• DIRECTIONS:
Could you filter the records below down to the lines that include the word "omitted"?

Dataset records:
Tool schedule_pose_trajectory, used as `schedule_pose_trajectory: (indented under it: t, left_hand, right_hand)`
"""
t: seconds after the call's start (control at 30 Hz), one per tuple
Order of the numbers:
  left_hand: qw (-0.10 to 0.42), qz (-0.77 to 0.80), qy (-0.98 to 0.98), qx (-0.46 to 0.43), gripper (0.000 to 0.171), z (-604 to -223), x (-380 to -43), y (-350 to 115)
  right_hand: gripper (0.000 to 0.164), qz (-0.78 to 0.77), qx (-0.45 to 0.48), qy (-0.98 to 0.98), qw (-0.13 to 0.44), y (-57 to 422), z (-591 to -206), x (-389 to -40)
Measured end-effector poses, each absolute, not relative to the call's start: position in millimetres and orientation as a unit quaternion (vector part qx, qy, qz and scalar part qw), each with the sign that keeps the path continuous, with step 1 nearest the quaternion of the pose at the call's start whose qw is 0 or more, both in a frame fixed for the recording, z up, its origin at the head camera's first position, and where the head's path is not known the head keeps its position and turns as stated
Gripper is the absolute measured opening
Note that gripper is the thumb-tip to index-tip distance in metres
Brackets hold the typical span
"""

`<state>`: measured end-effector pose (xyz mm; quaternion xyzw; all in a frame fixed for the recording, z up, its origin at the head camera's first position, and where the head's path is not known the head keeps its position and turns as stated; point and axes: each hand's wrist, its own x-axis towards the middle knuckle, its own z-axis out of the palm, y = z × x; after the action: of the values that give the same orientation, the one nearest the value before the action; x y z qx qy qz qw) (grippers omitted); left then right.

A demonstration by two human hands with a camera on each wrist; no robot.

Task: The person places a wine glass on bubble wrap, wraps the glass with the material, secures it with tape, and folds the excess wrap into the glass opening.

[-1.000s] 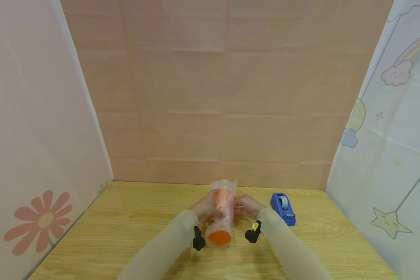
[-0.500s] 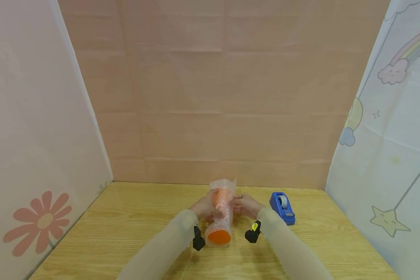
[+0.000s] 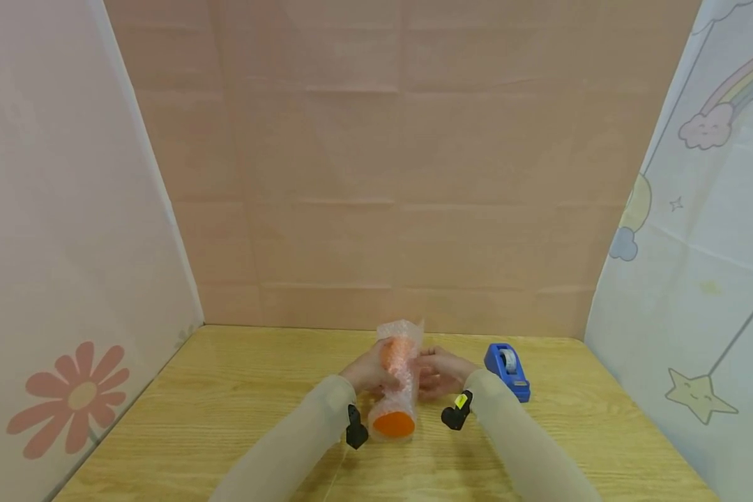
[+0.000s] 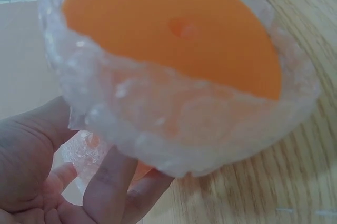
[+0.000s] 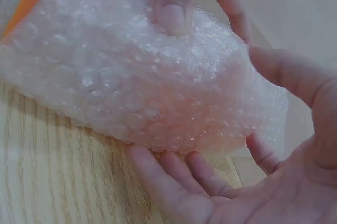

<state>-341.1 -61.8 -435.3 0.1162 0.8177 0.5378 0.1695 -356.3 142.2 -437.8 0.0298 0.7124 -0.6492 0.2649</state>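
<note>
An orange object with a flat oval end (image 3: pixel 394 424) lies wrapped in clear bubble wrap (image 3: pixel 406 394) on the table between both hands. My left hand (image 3: pixel 369 369) grips the bundle from the left, its thumb pressing on top in the right wrist view. On the right side my right hand (image 3: pixel 442 371) holds the bubble wrap, its thumb on the upper part and fingertips at the lower edge. A shallow round dent shows in the orange end (image 4: pixel 174 29) in the left wrist view. The wrap partly covers that end; the object's exact kind is hidden.
A blue tape dispenser (image 3: pixel 516 384) with a roll of tape stands on the wooden table (image 3: pixel 251 390), right of the right hand. A brown-pink sheet (image 3: pixel 376 174) closes the back, and printed sheets stand at both sides.
My right hand has turned a little and shifted along the wrap's right side; more of its fingers now show underneath. The left hand and bundle have stayed in place.
</note>
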Motion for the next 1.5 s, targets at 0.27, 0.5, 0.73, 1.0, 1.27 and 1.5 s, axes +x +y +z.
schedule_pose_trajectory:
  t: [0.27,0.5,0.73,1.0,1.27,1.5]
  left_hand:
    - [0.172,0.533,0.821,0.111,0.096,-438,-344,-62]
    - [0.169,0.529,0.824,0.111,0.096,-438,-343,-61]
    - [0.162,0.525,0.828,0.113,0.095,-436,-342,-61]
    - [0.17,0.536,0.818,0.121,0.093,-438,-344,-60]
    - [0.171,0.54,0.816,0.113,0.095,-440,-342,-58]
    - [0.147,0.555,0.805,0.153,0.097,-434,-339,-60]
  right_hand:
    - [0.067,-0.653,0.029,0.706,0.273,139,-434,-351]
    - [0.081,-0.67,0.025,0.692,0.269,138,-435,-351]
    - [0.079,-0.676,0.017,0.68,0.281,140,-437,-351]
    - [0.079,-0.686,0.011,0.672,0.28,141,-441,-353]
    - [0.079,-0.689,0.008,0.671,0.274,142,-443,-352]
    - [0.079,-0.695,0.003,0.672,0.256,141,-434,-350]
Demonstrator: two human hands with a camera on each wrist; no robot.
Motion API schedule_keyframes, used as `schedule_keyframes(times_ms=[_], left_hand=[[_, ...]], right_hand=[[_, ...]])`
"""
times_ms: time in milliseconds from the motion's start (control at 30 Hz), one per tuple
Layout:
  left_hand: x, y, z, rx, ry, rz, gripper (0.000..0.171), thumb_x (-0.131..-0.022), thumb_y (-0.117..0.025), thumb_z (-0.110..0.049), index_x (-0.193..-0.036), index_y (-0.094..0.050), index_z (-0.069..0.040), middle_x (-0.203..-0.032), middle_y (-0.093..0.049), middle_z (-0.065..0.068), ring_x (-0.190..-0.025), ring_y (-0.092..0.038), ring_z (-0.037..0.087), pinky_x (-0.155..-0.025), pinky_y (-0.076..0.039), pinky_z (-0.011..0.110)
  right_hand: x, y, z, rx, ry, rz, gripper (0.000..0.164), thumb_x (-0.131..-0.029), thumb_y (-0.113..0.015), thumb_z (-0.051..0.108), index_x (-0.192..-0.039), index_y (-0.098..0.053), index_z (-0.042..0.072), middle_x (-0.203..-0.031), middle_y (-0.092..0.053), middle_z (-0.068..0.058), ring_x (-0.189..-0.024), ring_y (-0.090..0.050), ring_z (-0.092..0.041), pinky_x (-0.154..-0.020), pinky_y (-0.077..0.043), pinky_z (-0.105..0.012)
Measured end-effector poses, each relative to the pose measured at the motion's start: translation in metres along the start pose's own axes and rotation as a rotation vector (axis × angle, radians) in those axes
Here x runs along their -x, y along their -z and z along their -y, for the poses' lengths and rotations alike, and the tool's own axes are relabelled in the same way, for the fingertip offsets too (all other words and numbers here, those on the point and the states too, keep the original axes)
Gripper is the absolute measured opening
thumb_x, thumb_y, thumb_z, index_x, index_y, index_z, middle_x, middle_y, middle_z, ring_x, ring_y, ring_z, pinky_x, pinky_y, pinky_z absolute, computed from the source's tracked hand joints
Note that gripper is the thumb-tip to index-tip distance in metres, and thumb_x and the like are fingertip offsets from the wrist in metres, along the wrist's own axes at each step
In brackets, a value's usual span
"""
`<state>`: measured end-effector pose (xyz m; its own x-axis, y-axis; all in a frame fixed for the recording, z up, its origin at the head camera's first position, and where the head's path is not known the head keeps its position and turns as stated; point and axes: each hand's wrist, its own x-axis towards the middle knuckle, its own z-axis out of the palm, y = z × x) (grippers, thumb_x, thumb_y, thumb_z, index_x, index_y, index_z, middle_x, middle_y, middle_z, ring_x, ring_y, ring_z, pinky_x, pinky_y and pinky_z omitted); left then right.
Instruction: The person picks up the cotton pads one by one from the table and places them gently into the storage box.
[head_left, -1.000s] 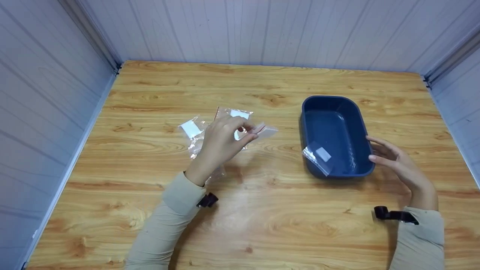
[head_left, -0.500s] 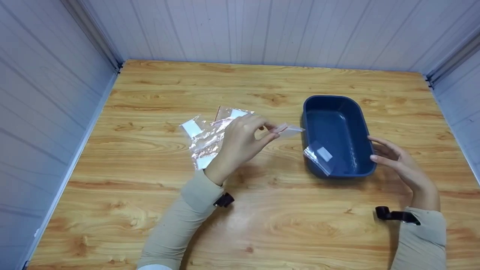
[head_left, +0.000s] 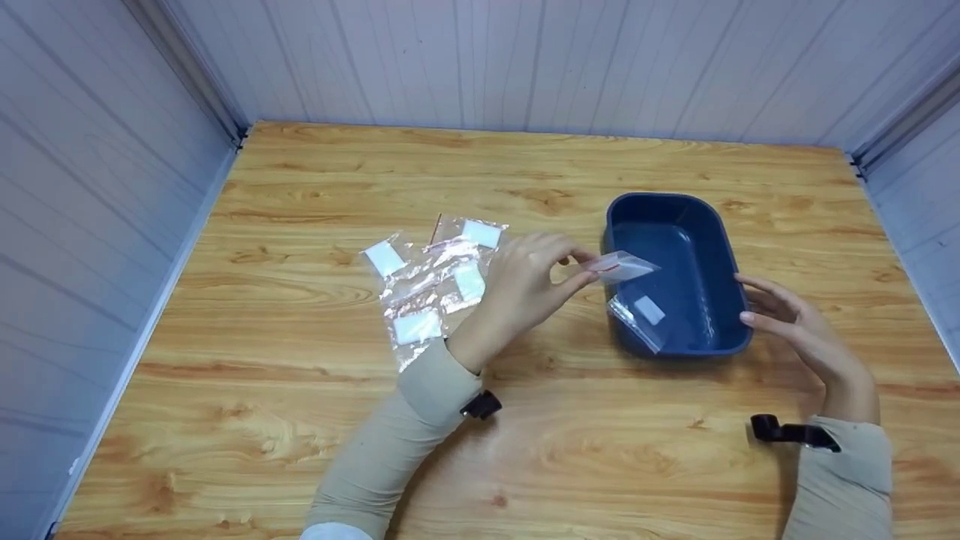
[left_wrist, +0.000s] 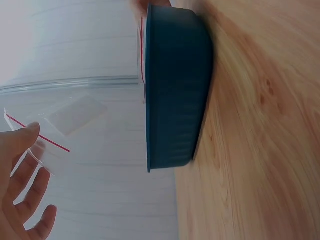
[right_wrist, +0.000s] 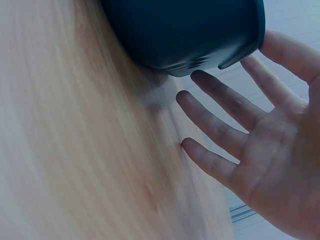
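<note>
My left hand (head_left: 531,281) pinches a small clear zip-lock bag (left_wrist: 75,117) between thumb and index finger; a red seal line and a white flat piece show in it. In the head view this bag overlaps the left rim of a dark blue plastic bin (head_left: 679,232). My right hand (head_left: 802,330) rests its thumb and index fingertips on the bin's right side, and its other fingers (right_wrist: 215,127) are stretched out. Another zip-lock bag (head_left: 646,319) with a white piece lies over the bin's front left, its sealed end across the rim.
Left of the bin, several zip-lock bags (head_left: 418,328) with white pieces lie overlapping on the wooden table (head_left: 600,450). My left wrist hides part of them. Pale panel walls (head_left: 487,67) stand at the back and both sides.
My left hand has carried the pinched bag rightward, from over the pile of bags to the bin's left rim. More of the pile shows. The right hand and bin have stayed put.
</note>
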<state>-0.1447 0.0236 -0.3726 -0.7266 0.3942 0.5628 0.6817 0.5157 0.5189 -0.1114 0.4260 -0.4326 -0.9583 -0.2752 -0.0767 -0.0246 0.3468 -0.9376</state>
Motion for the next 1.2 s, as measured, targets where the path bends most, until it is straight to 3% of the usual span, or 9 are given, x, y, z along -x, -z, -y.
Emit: schedule_keyframes(times_ms=[200, 633, 867, 1000, 1200], left_hand=[[-0.002, -0.014, -0.007, 0.034, -0.007, 0.034, 0.016, -0.090, -0.075, -0.028, -0.102, -0.075, -0.018, -0.097, -0.073, -0.007, -0.085, -0.062, 0.009, -0.075, -0.045, 0.022], [-0.003, -0.047, -0.020, 0.022, -0.010, 0.242, 0.024, -0.092, -0.072, -0.035, -0.113, -0.075, -0.022, -0.104, -0.072, -0.011, -0.085, -0.060, 0.007, -0.073, -0.040, 0.018], [-0.002, -0.060, -0.024, 0.002, 0.017, 0.329, 0.026, -0.091, -0.072, -0.037, -0.114, -0.073, -0.025, -0.105, -0.072, -0.014, -0.080, -0.052, 0.004, -0.068, -0.037, 0.018], [-0.002, -0.065, -0.026, -0.018, 0.023, 0.355, 0.023, -0.091, -0.072, -0.039, -0.109, -0.073, -0.025, -0.104, -0.072, -0.015, -0.081, -0.052, 0.004, -0.067, -0.038, 0.018], [0.001, -0.072, -0.027, -0.083, -0.029, 0.379, 0.021, -0.092, -0.070, -0.040, -0.107, -0.075, -0.026, -0.106, -0.071, -0.014, -0.085, -0.054, 0.005, -0.070, -0.039, 0.019]], right_hand=[[0.002, 0.000, -0.002, 0.001, -0.003, -0.003, 0.055, -0.100, -0.055, 0.003, -0.152, -0.038, 0.009, -0.141, -0.050, 0.008, -0.125, -0.047, 0.001, -0.092, -0.043, -0.015], [0.002, -0.001, -0.004, 0.002, -0.005, -0.006, 0.055, -0.100, -0.056, 0.003, -0.152, -0.038, 0.009, -0.141, -0.050, 0.010, -0.125, -0.047, 0.002, -0.092, -0.044, -0.014], [0.000, 0.000, -0.001, 0.007, -0.008, -0.007, 0.055, -0.100, -0.056, 0.004, -0.152, -0.038, 0.009, -0.141, -0.050, 0.010, -0.124, -0.047, 0.002, -0.092, -0.044, -0.014], [0.000, -0.001, 0.000, -0.011, -0.003, -0.007, 0.055, -0.100, -0.056, 0.003, -0.152, -0.039, 0.009, -0.140, -0.051, 0.011, -0.124, -0.047, 0.001, -0.092, -0.044, -0.015], [-0.001, -0.001, -0.001, -0.049, 0.010, -0.003, 0.055, -0.099, -0.055, 0.000, -0.151, -0.039, 0.007, -0.139, -0.052, 0.010, -0.124, -0.048, 0.000, -0.092, -0.044, -0.015]])
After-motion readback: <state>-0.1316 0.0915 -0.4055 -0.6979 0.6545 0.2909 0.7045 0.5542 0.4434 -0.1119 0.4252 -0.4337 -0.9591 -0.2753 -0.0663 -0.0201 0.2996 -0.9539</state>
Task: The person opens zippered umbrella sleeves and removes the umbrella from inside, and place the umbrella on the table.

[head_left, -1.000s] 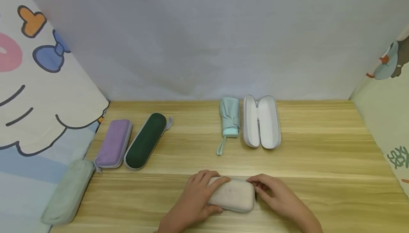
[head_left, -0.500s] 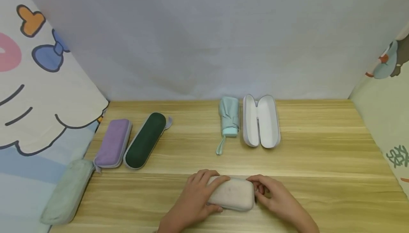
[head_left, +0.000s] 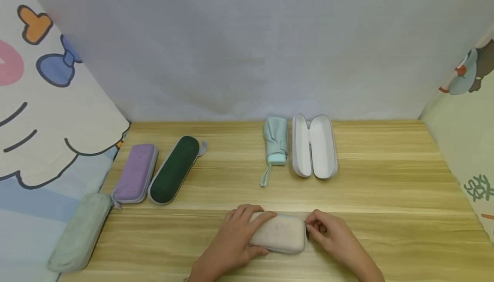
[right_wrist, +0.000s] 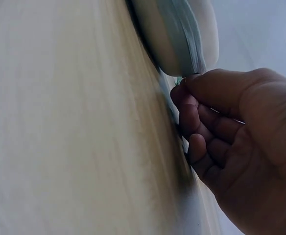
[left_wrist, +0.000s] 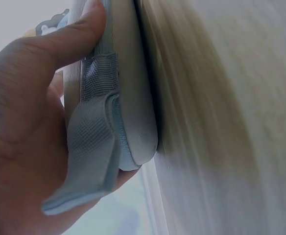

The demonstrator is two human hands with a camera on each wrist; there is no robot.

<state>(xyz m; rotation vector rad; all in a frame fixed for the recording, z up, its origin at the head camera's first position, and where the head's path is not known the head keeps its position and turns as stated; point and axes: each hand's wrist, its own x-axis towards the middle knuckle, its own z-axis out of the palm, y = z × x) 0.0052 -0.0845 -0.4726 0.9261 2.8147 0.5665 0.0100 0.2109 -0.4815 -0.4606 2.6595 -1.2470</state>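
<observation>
A cream zip case (head_left: 283, 234) lies closed on the table near the front. My left hand (head_left: 237, 239) grips its left end, fingers over the far side and thumb along the near side. In the left wrist view, a grey-blue fabric tab (left_wrist: 96, 137) sticks out from that end beside the palm. At the right end, my right hand (head_left: 333, 235) pinches something small at the zip, between thumb and forefinger. It looks like the zipper pull, mostly hidden by the fingers. The right wrist view shows the pale blue zip band (right_wrist: 184, 36) ending right at these fingertips, the other fingers curled.
Behind the case lie a folded mint umbrella (head_left: 275, 138) and an opened white glasses case (head_left: 314, 147). To the left are a dark green case (head_left: 174, 170), a purple case (head_left: 135, 174) and a pale green case (head_left: 81, 232) at the table's edge.
My right fingertips have shifted from the case's far right corner slightly rightward, round its right end. My left hand keeps its grip, and the case stays put. The whole head view has shifted slightly.
</observation>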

• OUTPUT OF THE EXERCISE:
`<state>`: measured end-effector pose (xyz mm; quaternion xyzw; all in a frame fixed for the recording, z up, its origin at the head camera's first position, and where the head's path is not known the head keeps its position and turns as stated; point and axes: each hand's wrist, its own x-axis towards the middle knuckle, its own z-axis out of the palm, y = z × x; after the action: of the values that give the same orientation, the one nearest the value before the action; x y z qx qy qz qw) (grippers omitted); left then right.
`<state>`: measured end-effector pose (xyz m; its own x-axis, y-axis; all in a frame fixed for the recording, z up, its origin at the head camera's first position, and where the head's path is not known the head keeps its position and turns as stated; point and axes: each hand's wrist, its own x-axis towards the middle knuckle, its own z-axis out of the palm, y = z × x) (grippers, thumb_x, thumb_y, thumb_z, index_x, index_y, index_z, middle_x, middle_y, middle_z, ring_x, ring_y, ring_z, pinky_x, pinky_y and pinky_z omitted); left then right.

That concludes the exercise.